Two cavernicolous populations of Poecilia mexicana are known, one found in Azufre Cave, the other in the nearby Luna Azufre Cave. Much of the system lies in total darkness, with only the entrance chambers faintly lit by openings in the ceiling, and the water is both oxygen-poor and rich in hydrogen sulfide, which is lethal to most animals even in the slightest amounts. Cave mollies regularly skim the water surface to take advantage of the thin, oxygen-rich layer.

Cave mollies are among the best-known cave-dwelling fish. They are paler than their surface-dwelling conspecifics and have reduced but still functional eyes and more taste buds on their heads. They exhibit less aggression and shoaling behavior, and males neither monopolize nor harass females. In contrast to the surface-dwelling mollies, cave molly females have a conspicuous genital pad; it presumably secretes chemical cues that attract males, which make use of their heightened sense of taste and nip it before mating. Cave mollies' traits change gradually from the cave entrance to its deepest sections in a genetically determined pattern, most likely caused by continued gene flow from surface fish into the inner cave population.

Although the caves are enriched by bat guano, cave mollies seem to be malnourished.

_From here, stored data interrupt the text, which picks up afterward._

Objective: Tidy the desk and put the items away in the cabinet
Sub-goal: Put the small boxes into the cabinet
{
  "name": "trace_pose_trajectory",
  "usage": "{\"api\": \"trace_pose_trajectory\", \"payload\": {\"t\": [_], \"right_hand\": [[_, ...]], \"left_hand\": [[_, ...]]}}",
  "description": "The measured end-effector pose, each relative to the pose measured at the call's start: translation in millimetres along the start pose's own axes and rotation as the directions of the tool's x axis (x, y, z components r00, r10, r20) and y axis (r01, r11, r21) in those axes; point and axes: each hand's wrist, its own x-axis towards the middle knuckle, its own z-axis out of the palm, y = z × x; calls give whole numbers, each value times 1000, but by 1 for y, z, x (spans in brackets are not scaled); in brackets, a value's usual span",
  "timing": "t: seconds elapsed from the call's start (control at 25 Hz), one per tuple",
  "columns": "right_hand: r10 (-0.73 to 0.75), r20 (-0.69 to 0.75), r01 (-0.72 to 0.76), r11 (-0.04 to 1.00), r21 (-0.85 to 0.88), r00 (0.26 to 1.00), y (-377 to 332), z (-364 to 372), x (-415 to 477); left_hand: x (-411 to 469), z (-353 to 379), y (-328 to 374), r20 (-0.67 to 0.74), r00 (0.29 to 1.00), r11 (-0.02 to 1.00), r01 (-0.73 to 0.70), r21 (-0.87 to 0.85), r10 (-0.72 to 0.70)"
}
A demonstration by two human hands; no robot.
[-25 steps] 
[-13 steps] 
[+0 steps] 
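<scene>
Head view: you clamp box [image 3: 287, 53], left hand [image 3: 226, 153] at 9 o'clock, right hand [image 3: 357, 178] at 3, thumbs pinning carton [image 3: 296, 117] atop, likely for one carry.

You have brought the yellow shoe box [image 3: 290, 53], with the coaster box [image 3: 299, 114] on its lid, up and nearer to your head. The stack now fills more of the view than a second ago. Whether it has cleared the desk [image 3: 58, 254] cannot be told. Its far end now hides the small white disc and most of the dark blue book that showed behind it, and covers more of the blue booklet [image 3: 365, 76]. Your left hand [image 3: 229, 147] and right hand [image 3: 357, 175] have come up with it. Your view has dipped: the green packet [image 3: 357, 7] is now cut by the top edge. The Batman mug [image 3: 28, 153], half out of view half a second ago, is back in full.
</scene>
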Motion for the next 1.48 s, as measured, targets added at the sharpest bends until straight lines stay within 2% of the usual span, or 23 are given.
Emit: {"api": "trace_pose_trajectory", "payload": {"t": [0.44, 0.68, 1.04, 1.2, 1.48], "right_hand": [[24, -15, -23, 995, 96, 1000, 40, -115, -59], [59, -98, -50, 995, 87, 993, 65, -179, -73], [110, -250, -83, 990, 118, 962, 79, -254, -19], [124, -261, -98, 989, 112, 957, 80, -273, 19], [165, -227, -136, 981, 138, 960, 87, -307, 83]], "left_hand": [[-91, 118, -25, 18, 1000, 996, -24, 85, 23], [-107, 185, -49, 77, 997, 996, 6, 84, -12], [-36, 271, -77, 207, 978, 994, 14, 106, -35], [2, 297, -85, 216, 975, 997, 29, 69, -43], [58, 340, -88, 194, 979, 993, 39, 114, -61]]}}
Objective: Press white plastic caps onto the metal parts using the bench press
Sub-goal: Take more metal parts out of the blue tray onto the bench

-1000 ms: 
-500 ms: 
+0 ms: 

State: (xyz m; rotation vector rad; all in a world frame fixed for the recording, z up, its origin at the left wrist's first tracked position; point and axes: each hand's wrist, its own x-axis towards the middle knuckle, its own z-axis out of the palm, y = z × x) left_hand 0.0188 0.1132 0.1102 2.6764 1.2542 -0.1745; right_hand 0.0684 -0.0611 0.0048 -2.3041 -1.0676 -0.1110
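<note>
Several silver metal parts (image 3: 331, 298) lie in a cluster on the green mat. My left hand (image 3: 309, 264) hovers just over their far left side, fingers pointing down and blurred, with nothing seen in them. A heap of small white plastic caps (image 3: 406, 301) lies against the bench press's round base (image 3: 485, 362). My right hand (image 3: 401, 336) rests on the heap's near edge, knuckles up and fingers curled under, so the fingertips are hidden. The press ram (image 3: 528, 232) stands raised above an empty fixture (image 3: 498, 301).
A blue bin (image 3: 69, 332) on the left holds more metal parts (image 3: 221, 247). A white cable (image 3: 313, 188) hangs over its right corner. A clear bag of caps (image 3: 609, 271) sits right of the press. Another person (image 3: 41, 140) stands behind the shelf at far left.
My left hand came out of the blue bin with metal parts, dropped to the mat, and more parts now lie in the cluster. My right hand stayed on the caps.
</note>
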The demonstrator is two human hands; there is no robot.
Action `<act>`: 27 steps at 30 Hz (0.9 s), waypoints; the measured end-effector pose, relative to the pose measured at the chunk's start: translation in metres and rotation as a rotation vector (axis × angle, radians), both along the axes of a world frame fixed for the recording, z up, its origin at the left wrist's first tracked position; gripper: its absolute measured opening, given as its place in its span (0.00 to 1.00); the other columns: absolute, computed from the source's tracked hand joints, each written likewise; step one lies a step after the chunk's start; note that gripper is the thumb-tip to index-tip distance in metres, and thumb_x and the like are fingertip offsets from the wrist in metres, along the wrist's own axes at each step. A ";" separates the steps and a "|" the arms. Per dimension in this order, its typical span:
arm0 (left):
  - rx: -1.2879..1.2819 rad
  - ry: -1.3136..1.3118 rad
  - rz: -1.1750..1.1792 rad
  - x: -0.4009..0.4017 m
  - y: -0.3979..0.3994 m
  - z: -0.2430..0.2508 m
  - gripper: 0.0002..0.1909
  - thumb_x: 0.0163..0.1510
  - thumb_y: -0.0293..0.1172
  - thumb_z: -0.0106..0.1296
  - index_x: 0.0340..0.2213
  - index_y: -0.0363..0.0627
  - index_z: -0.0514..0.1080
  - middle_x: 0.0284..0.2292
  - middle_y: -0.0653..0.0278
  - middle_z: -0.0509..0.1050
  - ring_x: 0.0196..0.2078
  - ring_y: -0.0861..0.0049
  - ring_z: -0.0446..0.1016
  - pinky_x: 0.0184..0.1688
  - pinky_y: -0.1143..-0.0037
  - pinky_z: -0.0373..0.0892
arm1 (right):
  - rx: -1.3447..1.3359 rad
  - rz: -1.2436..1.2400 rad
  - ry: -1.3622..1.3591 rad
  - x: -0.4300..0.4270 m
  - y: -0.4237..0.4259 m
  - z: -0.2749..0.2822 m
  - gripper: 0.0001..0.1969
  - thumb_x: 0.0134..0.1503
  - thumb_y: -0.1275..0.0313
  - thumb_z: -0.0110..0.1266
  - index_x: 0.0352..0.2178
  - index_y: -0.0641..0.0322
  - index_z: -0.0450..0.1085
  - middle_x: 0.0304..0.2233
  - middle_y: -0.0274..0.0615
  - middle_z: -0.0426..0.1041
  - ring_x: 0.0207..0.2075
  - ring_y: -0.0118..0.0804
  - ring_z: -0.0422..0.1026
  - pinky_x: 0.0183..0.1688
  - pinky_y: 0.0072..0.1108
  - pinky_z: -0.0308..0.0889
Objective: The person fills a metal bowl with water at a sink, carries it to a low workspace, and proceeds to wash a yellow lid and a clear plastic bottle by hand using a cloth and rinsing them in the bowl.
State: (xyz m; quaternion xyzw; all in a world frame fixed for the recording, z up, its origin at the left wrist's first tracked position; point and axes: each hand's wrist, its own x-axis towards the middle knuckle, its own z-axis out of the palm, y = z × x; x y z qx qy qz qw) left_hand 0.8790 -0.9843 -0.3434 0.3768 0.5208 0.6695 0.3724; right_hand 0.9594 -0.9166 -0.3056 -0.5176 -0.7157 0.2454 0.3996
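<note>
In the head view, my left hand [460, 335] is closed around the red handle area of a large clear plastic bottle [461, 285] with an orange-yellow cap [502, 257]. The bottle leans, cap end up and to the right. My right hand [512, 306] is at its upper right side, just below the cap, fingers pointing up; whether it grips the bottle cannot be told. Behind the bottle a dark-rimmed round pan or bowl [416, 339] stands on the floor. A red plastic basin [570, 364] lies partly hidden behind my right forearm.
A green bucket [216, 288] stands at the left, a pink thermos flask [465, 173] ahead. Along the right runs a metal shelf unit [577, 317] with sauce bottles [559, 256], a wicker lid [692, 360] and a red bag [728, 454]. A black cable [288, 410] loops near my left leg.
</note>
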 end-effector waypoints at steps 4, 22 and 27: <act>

They feed on invertebrates and algae resembling Beggiatoa. Population density is exceptionally high, with up to 100-200 fish per square meter, yet no food competition has been recorded. Cave mollies are heavily preyed upon by Belostoma water bugs, which stalk them perched on stones; once it catches a molly, the water bug pierces it with its rostrum and sucks up its internal liquids. Mollies do not avoid the shallow areas where the bugs wait for them, possibly because that is where they feed on bat guano.